### How to complete this task
Your answer must be an exact copy of the listing below.

### Given material
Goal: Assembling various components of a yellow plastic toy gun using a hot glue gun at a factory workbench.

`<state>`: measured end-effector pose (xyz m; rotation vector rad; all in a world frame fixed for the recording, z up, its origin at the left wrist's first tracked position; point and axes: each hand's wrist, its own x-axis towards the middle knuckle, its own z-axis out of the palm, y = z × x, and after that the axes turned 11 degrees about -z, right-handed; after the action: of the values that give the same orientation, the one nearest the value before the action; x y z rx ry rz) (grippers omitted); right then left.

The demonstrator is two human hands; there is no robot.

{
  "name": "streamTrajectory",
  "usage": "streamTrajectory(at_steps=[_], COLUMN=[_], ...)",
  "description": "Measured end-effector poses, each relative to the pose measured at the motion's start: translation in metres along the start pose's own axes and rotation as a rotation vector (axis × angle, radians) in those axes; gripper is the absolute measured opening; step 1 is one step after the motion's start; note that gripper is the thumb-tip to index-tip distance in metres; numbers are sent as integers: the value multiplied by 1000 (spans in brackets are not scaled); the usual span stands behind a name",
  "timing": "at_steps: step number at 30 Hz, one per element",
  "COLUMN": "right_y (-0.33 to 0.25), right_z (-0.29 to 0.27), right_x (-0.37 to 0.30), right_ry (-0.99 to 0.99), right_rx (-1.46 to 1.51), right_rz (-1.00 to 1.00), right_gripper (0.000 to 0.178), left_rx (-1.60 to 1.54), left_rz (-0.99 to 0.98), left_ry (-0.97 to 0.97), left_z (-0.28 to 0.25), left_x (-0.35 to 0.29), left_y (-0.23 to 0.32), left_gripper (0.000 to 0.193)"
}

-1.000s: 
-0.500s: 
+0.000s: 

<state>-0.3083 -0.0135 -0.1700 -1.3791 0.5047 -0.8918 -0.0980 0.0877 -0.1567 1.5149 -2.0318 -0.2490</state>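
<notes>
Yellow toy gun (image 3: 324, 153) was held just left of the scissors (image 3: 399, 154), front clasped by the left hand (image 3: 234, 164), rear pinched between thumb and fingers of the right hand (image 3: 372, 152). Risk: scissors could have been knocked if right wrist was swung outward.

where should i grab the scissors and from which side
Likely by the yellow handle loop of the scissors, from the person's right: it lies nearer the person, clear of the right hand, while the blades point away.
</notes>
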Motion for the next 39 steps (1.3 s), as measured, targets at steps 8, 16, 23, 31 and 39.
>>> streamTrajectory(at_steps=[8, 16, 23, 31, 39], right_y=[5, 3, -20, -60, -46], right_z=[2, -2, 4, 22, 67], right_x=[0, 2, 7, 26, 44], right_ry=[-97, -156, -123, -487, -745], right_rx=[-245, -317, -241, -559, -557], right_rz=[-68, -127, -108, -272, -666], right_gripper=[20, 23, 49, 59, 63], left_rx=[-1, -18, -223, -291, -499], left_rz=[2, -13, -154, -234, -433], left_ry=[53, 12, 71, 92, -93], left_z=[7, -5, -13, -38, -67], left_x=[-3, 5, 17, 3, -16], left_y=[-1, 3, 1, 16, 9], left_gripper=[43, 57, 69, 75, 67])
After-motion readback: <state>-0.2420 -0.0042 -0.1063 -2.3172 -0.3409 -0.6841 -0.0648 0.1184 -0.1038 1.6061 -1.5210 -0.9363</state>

### Task answer
Goal: Assembling various components of a yellow plastic toy gun using a hot glue gun at a factory workbench.

`<state>`: measured end-effector pose (xyz m; rotation vector rad; all in a world frame fixed for the recording, z up, its origin at the left wrist's first tracked position; point and axes: each hand's wrist, its own x-axis towards the middle knuckle, its own z-axis out of the palm, y = z × x, and after that the axes turned 11 degrees about -z, right-handed; after the action: of the values that give the same orientation, the one nearest the value before the action; x y z rx ry rz) (grippers omitted); right then left.

The demonstrator is two human hands; there is no robot.

{
  "name": "streamTrajectory",
  "usage": "streamTrajectory(at_steps=[_], COLUMN=[_], ...)",
  "description": "Measured end-effector poses, each relative to the pose measured at the motion's start: translation in metres along the start pose's own axes and rotation as a rotation vector (axis × angle, radians) in those axes; gripper is the absolute measured opening; step 1 is one step after the motion's start; note that gripper is the thumb-tip to index-tip distance in metres; numbers are sent as integers: the value multiplied by 1000 (spans in brackets are not scaled); the usual span stands behind a name",
  "timing": "at_steps: step number at 30 Hz, one per element",
  "COLUMN": "right_y (-0.33 to 0.25), right_z (-0.29 to 0.27), right_x (-0.37 to 0.30), right_ry (-0.99 to 0.99), right_rx (-1.46 to 1.51), right_rz (-1.00 to 1.00), right_gripper (0.000 to 0.178), left_rx (-1.60 to 1.54), left_rz (-0.99 to 0.98), left_ry (-0.97 to 0.97), left_z (-0.28 to 0.25), left_x (-0.35 to 0.29), left_y (-0.23 to 0.32), left_gripper (0.000 to 0.193)"
}

-1.000s: 
-0.500s: 
+0.000s: 

<state>-0.3083 -0.0135 -0.1700 -1.3791 0.5047 -0.8918 -0.0980 0.0877 -0.1567 1.5149 -2.0318 -0.2490</state>
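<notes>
Yellow toy gun (image 3: 324, 153) was held just left of the scissors (image 3: 399, 154), front clasped by the left hand (image 3: 234, 164), rear pinched between thumb and fingers of the right hand (image 3: 372, 152). Risk: scissors could have been knocked if right wrist was swung outward.

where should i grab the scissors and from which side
Likely by the yellow handle loop of the scissors, from the person's right: it lies nearer the person, clear of the right hand, while the blades point away.
</notes>
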Motion for the next 39 steps (1.3 s), as measured, targets at steps 8, 16, 23, 31 and 39.
>>> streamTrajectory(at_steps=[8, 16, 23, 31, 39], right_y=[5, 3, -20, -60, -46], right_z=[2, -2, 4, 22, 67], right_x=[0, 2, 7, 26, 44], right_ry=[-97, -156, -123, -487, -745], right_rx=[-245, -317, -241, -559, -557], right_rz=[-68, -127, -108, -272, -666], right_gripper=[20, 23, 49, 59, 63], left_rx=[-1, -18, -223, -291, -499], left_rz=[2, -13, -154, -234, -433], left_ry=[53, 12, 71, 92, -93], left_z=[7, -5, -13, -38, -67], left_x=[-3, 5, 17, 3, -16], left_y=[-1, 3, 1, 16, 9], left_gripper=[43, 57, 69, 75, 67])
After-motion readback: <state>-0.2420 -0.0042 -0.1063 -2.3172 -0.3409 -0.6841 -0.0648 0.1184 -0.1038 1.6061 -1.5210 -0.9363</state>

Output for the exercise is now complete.